**Your task**
If a line in the data below holds the word "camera", copy it.

■ ■ ■ ■

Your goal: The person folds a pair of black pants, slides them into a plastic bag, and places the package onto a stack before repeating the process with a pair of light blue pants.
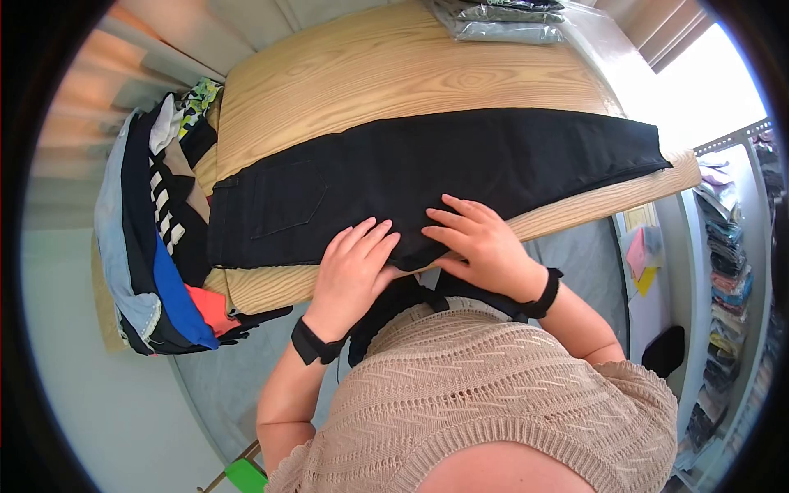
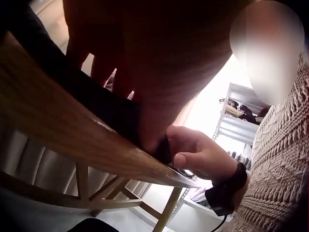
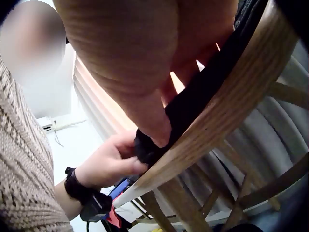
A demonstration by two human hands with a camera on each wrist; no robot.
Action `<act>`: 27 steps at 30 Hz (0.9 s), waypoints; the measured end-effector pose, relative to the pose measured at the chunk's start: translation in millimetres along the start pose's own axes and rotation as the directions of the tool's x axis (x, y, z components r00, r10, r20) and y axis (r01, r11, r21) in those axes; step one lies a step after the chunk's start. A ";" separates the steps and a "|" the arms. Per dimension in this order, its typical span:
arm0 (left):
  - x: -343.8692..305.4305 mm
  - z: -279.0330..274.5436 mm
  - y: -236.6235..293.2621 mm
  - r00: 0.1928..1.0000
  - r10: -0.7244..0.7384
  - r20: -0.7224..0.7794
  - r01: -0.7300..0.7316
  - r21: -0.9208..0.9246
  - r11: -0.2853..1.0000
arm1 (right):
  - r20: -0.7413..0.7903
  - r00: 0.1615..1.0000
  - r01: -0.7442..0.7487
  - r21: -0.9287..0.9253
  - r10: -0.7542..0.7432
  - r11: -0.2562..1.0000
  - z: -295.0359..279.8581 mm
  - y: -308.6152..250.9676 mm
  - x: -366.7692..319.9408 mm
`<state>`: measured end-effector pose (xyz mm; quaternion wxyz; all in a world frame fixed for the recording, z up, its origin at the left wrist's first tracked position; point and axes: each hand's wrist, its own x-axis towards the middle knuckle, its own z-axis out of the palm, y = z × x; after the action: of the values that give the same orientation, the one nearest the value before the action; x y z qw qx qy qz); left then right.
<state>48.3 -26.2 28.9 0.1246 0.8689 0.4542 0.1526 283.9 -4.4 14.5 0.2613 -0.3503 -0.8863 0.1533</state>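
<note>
A pair of black jeans (image 1: 460, 164), folded lengthwise with a back pocket showing, lies across the wooden table. Its waistband points left and its hem right. At the near edge of the jeans, my left hand (image 1: 349, 267) holds the fabric, fingers spread on top and thumb at the edge. Just to its right, my right hand (image 1: 485, 251) grips the same edge in a similar way. Dark cloth shows between thumb and fingers of the right hand (image 2: 205, 157) in the left wrist view, and of the left hand (image 3: 108, 162) in the right wrist view.
Several garments, among them a blue one (image 1: 177, 296), hang in a pile over the table's left end. Clear-bagged folded clothes (image 1: 501, 25) lie at the back of the wooden table (image 1: 345, 74). Shelves (image 1: 727, 279) of packed clothes stand to the right.
</note>
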 end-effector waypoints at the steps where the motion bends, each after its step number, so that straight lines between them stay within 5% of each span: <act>1: -0.3 4.3 -4.3 0.999 -0.008 -0.032 0.009 0.019 1.000 | -0.013 1.000 -0.015 -0.027 0.015 1.000 2.7 -4.9 0.7; 8: 2.7 -4.3 -7.8 0.979 -0.170 -0.109 0.150 -0.173 0.973 | -0.113 0.986 -0.135 -0.122 0.121 0.983 5.2 6.4 -3.1; 12: -0.7 -15.0 -7.6 0.980 -0.088 -0.181 0.068 -0.117 0.991 | -0.143 0.983 -0.131 -0.088 0.118 0.987 -2.5 17.7 -3.1; 15: -9.3 -20.3 -26.6 0.980 -0.169 -0.109 0.176 0.059 0.983 | -0.069 0.989 -0.136 -0.050 0.132 0.990 -5.8 22.8 -4.1; 19: -14.5 -30.0 -40.1 0.980 -0.177 -0.095 0.181 0.037 0.983 | -0.121 0.990 -0.074 -0.061 0.066 0.995 -9.1 27.7 -2.5; 21: -13.7 -33.4 -36.3 0.960 -0.257 -0.113 0.251 -0.067 0.966 | -0.151 0.984 -0.109 -0.058 0.100 0.992 -12.1 30.5 -4.4; 27: -4.6 -32.4 -38.1 0.936 -0.333 -0.114 0.339 0.048 0.939 | -0.266 0.944 -0.256 -0.217 0.195 0.942 -19.6 30.5 9.2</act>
<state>4.9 -6.3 44.5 0.0958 0.7730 0.6066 0.1588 306.0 25.4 19.9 0.3017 -0.4961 -0.8138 0.0266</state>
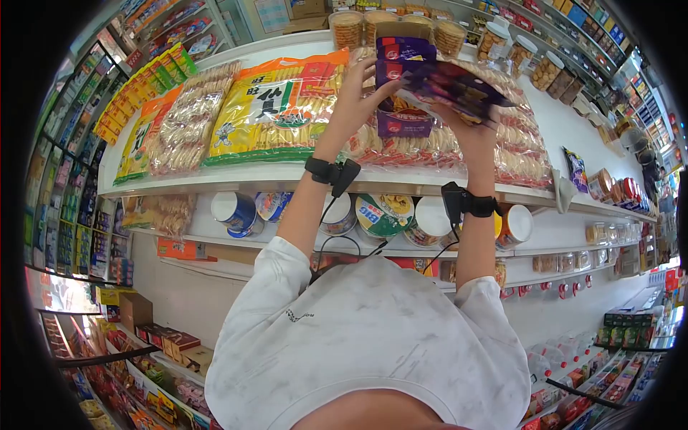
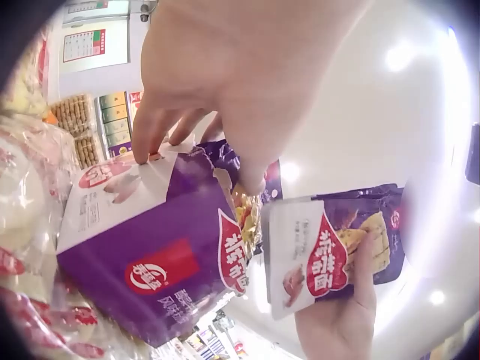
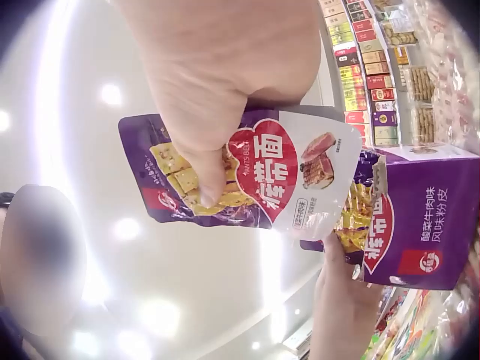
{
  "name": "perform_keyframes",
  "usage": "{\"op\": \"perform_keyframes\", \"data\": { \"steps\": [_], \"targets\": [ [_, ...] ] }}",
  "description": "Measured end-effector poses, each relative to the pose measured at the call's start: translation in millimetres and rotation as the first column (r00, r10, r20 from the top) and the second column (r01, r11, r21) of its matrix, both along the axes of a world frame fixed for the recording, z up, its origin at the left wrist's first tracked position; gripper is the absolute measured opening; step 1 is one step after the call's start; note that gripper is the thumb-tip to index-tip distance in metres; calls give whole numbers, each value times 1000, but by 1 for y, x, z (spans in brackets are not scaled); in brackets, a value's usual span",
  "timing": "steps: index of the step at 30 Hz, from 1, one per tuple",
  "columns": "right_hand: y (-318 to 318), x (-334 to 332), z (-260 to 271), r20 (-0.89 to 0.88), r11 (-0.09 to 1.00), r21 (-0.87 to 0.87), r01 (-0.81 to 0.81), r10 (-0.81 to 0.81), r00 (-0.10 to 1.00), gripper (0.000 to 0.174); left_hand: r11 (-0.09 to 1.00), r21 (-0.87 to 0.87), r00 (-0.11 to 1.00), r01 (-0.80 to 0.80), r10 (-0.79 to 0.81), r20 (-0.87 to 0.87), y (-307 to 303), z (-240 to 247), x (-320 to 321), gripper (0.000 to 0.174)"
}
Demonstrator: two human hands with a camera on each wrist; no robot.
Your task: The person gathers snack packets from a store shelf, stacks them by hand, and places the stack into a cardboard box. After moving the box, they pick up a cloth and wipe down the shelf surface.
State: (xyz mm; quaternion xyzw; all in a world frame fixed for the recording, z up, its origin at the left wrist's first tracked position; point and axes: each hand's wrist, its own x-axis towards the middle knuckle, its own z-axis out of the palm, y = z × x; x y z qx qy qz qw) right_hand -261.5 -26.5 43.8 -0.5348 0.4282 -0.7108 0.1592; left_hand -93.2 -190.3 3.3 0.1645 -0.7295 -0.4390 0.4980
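Note:
A purple-and-white display box (image 2: pixel 150 255) with a torn opening stands among clear bags of biscuits on the upper shelf. My left hand (image 1: pixel 352 99) grips the side of this box, fingers along its white panel and thumb at the torn edge. Purple snack pouches (image 2: pixel 247 217) show inside the opening. In my right hand (image 1: pixel 469 130) is a small stack of similar purple-and-white pouches (image 3: pixel 262 172), just to the right of the box. The right thumb lies across the front pouch's picture of yellow pieces; the fingers behind are hidden in the right wrist view.
Large yellow bags (image 1: pixel 276 107) of snacks lie left of the box. Round clear tubs (image 1: pixel 347 30) stand behind it, and jars (image 1: pixel 493 41) line the back right. Instant noodle tubs (image 1: pixel 385 215) sit on the shelf below. A shelf edge (image 1: pixel 423 179) runs under my forearms.

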Motion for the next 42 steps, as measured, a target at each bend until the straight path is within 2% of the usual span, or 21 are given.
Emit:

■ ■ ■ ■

**Solution to the problem**
A demonstration by two human hands with a camera on each wrist; no robot.
Demonstrator: two human hands with a camera on each wrist; no robot.

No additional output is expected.